Artist Residency in Motherhood: Week One Embrace the Chaos
I've made incremental shifts to prioritize the writing life and in general have been attuned to letting go of the perfect expectations that come with parenting. Importantly, I'm following my curiosities
where they lead me and paying attention to time. Time and motherhood has an elastic relationship; you feel it moving, as is often said, slowly and quickly. Also, true if you want a child to nap longer, she won't, and if you want a child to take a short nap because you'd like not to have to wake her to go somewhere, she will, inevitably decide that's the day she wants a long nap. My intention, my focus on the writing or writing life, for however brief or long I have is something in and of itself. I'm not and never will be a great multitasker but I'm trying to learn what I can do with M present and not. I can, for example, look up journals to send poems, edit perhaps aloud, but I can't really write a poem with her there - given calls for attention, feedings, diapers, and generally indescribable and unknown 10 month old frustrations or discoveries. To no surprise, it turns out I'm not like Lucille Clifton, whom I remember reading somewhere could compose poems while balancing a baby on her hip and cooking.
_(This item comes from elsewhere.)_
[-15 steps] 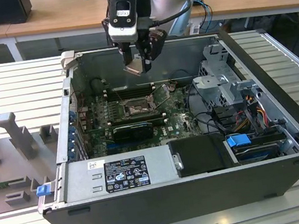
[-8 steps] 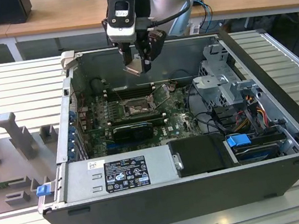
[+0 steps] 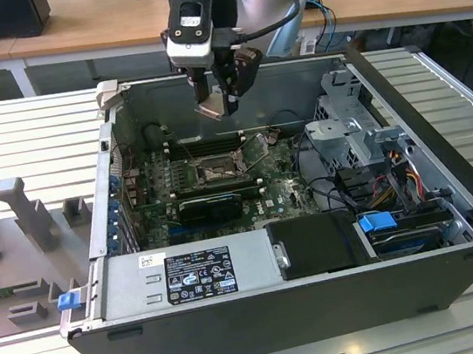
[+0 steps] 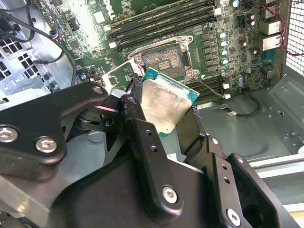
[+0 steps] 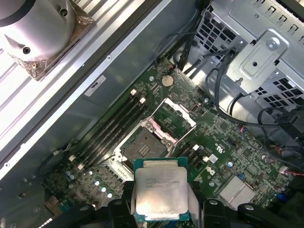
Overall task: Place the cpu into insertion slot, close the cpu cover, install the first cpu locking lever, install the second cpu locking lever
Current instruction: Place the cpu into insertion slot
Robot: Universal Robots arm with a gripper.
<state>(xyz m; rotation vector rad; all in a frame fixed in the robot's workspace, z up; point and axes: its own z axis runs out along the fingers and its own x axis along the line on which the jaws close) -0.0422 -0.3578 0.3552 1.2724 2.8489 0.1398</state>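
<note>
My gripper [image 3: 217,100] hangs above the open computer case, shut on the cpu [image 3: 214,107], a pale silver square chip with a green edge. In both wrist views the cpu [image 4: 166,102] [image 5: 160,190] sits between the black fingers [image 4: 135,109], held by two opposite edges. Below it on the green motherboard lies the insertion slot [image 3: 216,170] [image 4: 164,58] [image 5: 142,147], its contact field bare. The cpu cover [image 3: 255,149] [image 4: 116,73] [image 5: 175,116] stands swung open beside the slot. A thin locking lever [image 4: 209,88] runs along one side of the slot. The cpu hovers apart from the slot.
Long black memory slots [image 5: 118,126] run beside the socket. A metal drive cage [image 3: 359,138] and cables [image 3: 326,186] fill the case at the exterior view's right. The power supply [image 3: 197,275] lies at the front. The case walls [image 3: 109,177] surround the board. Grey fixtures [image 3: 22,220] stand on the table.
</note>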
I now have even more respect for her than I did previously since becoming a mother.
That I got a worthy poem out of it this week seems like
a bonus - one I happily accept.
We’ve
had some setbacks to be expected including teething (M), food poisoning (me),
unexplainable belly rash (M), sleep deprivation (both of us), but we are
already embarking on an interesting project.
At
the encouragement of a good friend, I have been looking at paintings from the
1600s until the present depicting mothers at work with their children. Here
are a few of my favorites (the woman in Cassat's painting is working I'd argue since she is mothering, and I guess I just fell in love with the painting and the possibilities suggested):
Mother and Child (The Oval Mirror) Mary Cassat 1899 |
The Lacemaker Nicolaes Maes 1656 |
I
hoped that the images would help me visualize my intentions, but what happened
unexpectedly is that they served my imagination in writing. Here are a few
images of me working or attempting to work with M for comparison:
Following
my path of curiosity doesn’t mean I leave M behind. On a hot, humid typical DC swamp day, I
took her to a used bookstore, and while she lunched later, I gushed over our
spoils with her. She was more impressed with the variety of her lunch that day
which included sweet potato cubes, avocado, and strawberries (her current
favorite). I’m seeing some potential erasure poetry projects, which is always a
good idea for writing a poem when you don’t really want to write a poem but
just want to feel like you are.
I’m interested in exploring as well the potential of tomorrow’s eclipse. Eclipses are natural disorders, disturbances
intended to shake things up. Interestingly,
I feel like without consciously doing so, I am purposefully reordering,
disturbing my habits of mind. What seemed
once competitive in spirit may no longer need to be so. Sometimes the universe needs a disruption to realign itself on the path of justice and goodness. (Maybe I'm just telling myself that). We've certainly had disruption on a national level which I also wrote about this week.
I’m not one for superstition or conspiracy
theories any more than the rest of us are (this is a great article in the Atlantic "How America Lost Its Mind"), but I am one for
Shakespeare. This passage seems apropos to
our present historical moment as it was in the 1600s.
These late eclipses in the sun and moon portend no good to us. Though the wisdom of nature can reason it thus and thus, yet nature finds itself scourged by the sequent effects. Love cools, friendship falls off, brothers divide, in cities mutinies, in countries discord, in palaces treason, and the bond cracked ’twixt son and father. This villain of mine comes under the prediction—there’s son against father. The king falls from bias of nature—there’s father against child. We have seen the best of our time. Machinations, hollowness, treachery, and all ruinous disorders follow us disquietly to our graves.
King
Lear, Act
I, scene 2
Sometimes transformation to our better human nature comes out of chaos and disorder.